TASK DIRECTIONS >> Return the lines of the data below starting at the one holding "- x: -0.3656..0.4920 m" and ending at the one holding "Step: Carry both", word for word, leaving every picture out.

DATA SHOWN >>

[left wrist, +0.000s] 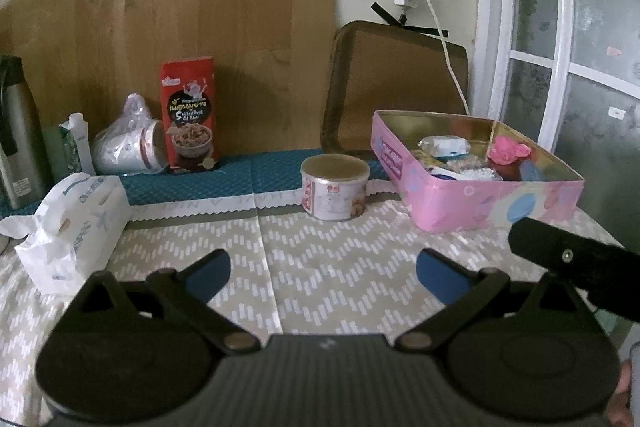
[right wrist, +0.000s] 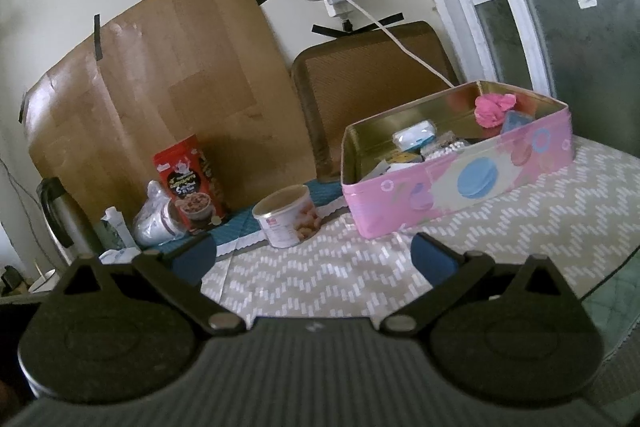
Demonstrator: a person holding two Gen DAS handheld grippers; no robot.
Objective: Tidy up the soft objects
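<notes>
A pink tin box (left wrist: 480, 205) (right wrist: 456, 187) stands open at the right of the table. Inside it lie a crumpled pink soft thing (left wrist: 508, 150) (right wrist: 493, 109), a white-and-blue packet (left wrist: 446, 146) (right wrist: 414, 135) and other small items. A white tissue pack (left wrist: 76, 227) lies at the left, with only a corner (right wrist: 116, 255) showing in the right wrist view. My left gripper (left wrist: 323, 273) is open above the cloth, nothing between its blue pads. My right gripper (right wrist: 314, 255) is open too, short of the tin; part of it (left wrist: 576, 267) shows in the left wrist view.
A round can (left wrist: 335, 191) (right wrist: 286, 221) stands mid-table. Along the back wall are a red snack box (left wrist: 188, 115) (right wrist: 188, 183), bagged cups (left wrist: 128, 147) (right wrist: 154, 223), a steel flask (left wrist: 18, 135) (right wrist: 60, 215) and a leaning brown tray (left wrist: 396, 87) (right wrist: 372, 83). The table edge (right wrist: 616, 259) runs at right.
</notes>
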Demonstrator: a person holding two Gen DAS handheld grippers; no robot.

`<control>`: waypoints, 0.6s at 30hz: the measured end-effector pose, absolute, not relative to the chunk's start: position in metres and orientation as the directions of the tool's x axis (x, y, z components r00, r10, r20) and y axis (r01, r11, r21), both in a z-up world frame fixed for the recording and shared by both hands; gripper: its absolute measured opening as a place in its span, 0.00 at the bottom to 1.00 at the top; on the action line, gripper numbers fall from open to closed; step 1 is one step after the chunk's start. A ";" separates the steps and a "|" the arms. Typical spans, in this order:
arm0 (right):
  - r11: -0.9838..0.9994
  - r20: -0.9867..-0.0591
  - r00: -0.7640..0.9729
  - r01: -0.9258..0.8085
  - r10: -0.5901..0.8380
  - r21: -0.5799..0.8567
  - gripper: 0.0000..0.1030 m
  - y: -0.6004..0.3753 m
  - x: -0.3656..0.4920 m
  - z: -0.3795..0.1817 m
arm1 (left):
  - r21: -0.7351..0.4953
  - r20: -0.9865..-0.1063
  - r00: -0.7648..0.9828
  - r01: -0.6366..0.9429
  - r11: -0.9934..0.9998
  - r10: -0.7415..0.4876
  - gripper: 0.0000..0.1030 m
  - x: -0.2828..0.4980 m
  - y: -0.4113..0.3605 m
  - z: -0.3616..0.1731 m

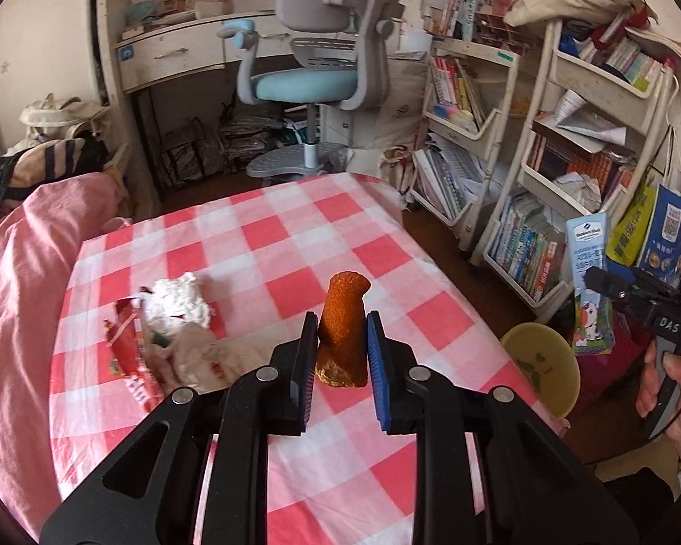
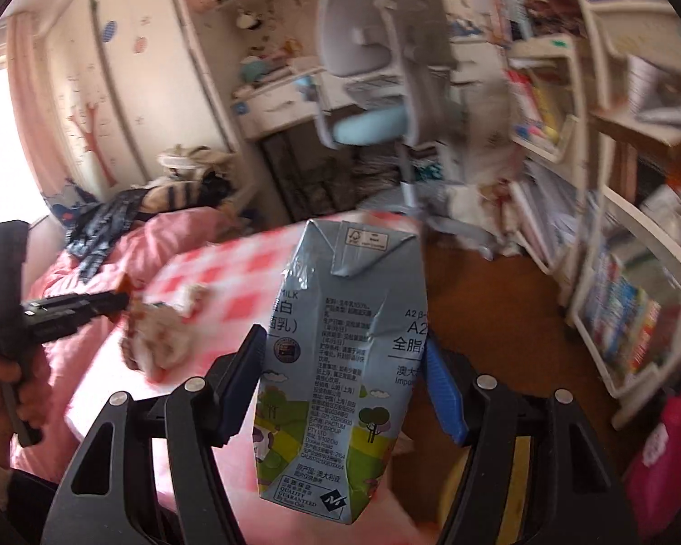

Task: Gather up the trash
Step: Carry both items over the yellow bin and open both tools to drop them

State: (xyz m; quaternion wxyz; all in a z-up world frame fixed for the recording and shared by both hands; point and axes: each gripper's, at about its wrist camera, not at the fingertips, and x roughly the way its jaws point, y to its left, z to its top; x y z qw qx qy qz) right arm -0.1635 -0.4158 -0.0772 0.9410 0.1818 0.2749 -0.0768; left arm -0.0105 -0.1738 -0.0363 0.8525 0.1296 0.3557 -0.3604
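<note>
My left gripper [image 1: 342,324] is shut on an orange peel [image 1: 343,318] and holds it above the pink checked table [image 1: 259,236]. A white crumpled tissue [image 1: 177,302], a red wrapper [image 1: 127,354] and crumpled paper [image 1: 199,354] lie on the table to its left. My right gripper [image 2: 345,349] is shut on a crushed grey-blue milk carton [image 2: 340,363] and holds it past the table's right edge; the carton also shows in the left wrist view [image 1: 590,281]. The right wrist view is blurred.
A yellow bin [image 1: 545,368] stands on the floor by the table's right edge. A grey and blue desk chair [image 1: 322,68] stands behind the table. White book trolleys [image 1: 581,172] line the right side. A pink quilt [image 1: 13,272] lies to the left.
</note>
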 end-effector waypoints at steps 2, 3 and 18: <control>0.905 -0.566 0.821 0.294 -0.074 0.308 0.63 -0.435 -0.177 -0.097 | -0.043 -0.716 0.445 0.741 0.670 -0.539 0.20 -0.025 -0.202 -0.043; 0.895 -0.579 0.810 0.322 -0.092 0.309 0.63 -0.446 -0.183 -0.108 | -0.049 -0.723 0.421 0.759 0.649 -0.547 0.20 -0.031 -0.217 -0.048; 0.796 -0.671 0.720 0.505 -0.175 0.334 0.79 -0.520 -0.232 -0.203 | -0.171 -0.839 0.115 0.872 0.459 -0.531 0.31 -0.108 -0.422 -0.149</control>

RESPONSE FOR THIS EXERCISE >>
  - x: -0.3656..0.4920 m
  - z: -0.3795..0.1817 m
arm1 (left):
  - r21: -0.7351..0.4953
  - r20: -0.9865..-0.1063
  - r00: -0.7648..0.9828
  - r01: -0.6366..0.9429
  - r11: -0.9934..0.9998
  - r10: -0.7415..0.4876
  - gripper: 0.0000..0.1030 m
  - x: -0.2828..0.4980 m
  - y: -0.4113..0.3605 m
  - z: -0.3616..0.1731 m


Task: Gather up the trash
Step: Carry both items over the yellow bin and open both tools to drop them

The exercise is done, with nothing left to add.